Former Guard Accused Of Hiding Muslim Ties

By Dan Morse
Washington Post Staff Writer
Tuesday, August 14, 2007

On April 19, 2005, Darrick Jackson completed an application to work as a private security guard at an entrance gate to Andrews Air Force Base.

"Have you ever used or been known by another name?" he was asked in the second of 20 queries.

"No," Jackson answered.

He got the job.

Federal prosecutors now allege that Jackson intentionally withheld his Muslim name, Abdul-Jalil Mohammad, to conceal a connection to a controversial imam in Southeast Washington. Jackson, 37, who is no longer in the civilian job, has been charged with making a false statement, a felony punishable by up to five years in prison.

In a pretrial hearing scheduled for today, prosecutors are expected to argue that they should be permitted to present evidence at trial that they say links Jackson to extremist views. The evidence includes speeches in which the imam wishes for the U.S. government's collapse, essays posted on Jackson's MuslimSpace Web page and a mosque directory listing Jackson as the head of security.

Jackson's attorneys argue that he believed the question applied to maiden names for female applicants and that the omission was at worst an innocent mistake. They say that Jackson has never advocated violence toward the United States, that his religious and political views are irrelevant to the case and that airing them before a jury would deprive him of his right to a fair trial.

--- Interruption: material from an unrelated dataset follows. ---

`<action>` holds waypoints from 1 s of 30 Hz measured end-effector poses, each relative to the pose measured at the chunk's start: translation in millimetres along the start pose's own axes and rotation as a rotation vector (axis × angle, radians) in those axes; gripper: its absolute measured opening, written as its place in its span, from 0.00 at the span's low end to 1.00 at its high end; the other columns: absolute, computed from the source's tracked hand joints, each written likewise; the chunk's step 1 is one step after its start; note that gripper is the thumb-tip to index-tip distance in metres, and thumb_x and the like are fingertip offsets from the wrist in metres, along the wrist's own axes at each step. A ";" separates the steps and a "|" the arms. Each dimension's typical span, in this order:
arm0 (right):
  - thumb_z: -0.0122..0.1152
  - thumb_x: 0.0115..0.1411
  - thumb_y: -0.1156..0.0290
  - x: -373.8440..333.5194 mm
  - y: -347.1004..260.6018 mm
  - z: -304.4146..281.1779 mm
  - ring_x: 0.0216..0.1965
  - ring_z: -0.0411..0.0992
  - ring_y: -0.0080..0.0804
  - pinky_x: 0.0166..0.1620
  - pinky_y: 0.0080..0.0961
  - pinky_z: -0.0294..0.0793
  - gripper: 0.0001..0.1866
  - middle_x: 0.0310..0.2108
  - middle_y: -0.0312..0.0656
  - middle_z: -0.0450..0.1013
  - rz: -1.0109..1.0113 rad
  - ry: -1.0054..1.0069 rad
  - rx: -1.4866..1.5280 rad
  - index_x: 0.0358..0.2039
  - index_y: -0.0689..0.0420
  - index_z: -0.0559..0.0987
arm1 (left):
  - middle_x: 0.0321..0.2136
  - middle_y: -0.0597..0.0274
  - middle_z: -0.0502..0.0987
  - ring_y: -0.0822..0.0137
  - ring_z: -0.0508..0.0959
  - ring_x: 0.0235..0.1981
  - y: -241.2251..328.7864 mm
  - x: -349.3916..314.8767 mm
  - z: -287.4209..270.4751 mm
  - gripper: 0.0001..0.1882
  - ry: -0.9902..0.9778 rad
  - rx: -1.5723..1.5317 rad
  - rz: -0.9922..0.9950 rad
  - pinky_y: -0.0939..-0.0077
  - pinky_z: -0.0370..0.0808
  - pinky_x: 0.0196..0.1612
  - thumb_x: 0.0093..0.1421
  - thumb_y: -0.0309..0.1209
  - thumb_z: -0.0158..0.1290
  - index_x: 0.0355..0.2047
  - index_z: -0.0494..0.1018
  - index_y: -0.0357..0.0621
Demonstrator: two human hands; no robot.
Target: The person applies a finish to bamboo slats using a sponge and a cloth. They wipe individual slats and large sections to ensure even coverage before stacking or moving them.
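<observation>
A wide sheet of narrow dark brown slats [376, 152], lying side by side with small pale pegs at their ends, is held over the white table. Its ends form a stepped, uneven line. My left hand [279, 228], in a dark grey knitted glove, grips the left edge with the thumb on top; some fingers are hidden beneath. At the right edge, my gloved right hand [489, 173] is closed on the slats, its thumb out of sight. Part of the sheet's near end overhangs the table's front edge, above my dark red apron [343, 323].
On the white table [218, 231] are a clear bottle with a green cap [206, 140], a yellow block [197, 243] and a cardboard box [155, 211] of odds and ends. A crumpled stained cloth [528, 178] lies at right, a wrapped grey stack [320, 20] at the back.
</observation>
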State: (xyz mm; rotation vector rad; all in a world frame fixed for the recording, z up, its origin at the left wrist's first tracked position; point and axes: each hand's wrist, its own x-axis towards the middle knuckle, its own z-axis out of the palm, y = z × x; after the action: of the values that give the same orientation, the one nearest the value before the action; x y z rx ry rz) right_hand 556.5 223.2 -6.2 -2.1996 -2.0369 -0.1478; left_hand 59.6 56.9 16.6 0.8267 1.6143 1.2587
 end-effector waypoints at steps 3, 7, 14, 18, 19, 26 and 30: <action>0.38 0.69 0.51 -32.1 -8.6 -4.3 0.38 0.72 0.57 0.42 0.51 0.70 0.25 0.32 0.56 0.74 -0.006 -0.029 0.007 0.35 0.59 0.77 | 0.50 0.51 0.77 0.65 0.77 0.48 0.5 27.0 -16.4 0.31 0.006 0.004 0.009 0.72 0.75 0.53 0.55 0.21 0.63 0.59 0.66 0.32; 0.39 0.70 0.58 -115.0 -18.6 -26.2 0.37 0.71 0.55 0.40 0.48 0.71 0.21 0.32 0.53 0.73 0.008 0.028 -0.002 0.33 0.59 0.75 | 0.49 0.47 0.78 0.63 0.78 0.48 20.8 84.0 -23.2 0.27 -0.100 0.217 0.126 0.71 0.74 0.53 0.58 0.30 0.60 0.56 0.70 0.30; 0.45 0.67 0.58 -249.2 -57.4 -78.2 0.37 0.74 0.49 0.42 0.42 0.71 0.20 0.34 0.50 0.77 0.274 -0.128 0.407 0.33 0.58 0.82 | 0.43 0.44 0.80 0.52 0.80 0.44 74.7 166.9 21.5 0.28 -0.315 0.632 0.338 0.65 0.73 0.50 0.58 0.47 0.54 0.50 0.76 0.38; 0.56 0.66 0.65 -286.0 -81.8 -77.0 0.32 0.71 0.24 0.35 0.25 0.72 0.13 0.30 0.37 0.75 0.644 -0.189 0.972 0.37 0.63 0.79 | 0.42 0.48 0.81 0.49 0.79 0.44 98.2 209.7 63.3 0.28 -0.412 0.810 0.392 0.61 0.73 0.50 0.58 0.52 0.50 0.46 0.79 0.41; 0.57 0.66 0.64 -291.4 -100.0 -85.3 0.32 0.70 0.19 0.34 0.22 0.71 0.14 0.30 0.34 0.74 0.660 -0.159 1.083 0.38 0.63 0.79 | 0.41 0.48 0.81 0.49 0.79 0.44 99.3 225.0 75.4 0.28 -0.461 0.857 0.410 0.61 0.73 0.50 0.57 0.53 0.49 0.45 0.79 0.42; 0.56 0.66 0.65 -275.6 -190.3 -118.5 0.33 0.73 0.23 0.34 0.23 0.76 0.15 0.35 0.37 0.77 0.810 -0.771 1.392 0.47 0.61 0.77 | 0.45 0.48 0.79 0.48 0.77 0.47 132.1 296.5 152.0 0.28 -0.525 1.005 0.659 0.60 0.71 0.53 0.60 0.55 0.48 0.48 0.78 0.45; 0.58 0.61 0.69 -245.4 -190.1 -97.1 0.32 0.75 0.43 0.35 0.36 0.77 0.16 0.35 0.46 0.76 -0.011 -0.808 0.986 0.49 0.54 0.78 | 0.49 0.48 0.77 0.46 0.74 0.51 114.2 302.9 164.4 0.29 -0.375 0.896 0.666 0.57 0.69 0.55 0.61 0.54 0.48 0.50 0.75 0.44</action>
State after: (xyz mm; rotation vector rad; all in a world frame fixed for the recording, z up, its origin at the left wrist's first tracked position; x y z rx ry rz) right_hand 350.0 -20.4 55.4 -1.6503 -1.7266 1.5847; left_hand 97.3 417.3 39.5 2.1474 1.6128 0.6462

"In these times in our country, the mere suggestion that a defendant may be a terrorist sympathizer is extraordinarily prejudicial," John Chamble, one of Jackson's attorneys, wrote in a court filing last month.

In addition, the defense alleges that authorities built the case to goad Jackson into giving up information on the imam, who claimed in an interview that the FBI has been watching him for four decades.

The case is scheduled for trial Sept. 4. Jackson no longer works at Andrews, having left there after the matter surfaced last year. Attorneys in the case and a spokesman for the base declined to discuss the circumstances surrounding his departure. Free on his own recognizance, he lives with his wife and 3-year-old son in a small house adjacent to the mosque.

The defense, in an effort to demonstrate what it suggests may be the government's true interest, attached to its filings 11 pages of FBI reports summarizing agents' interviews with Jackson. The reports contain four paragraphs addressing the application and close to three dozen paragraphs addressing Jackson's faith and political views and the views of the imam. At one point, agents asked Jackson if he had ever been to the Iranian Interests Section at a local Islamic Education Center, according to the field notes.

Abdul Alim Musa, 62, is the outspoken imam at the mosque, Masjid al-Islam. In public statements, Musa has called Jews cowards, denounced the United States as the most criminal government in the world and lauded suicide bombers as heroes. He has praised Hezbollah and Hamas, the Islamic Resistance Movement, and advocated the creation of an Islamic state in the United States by 2050.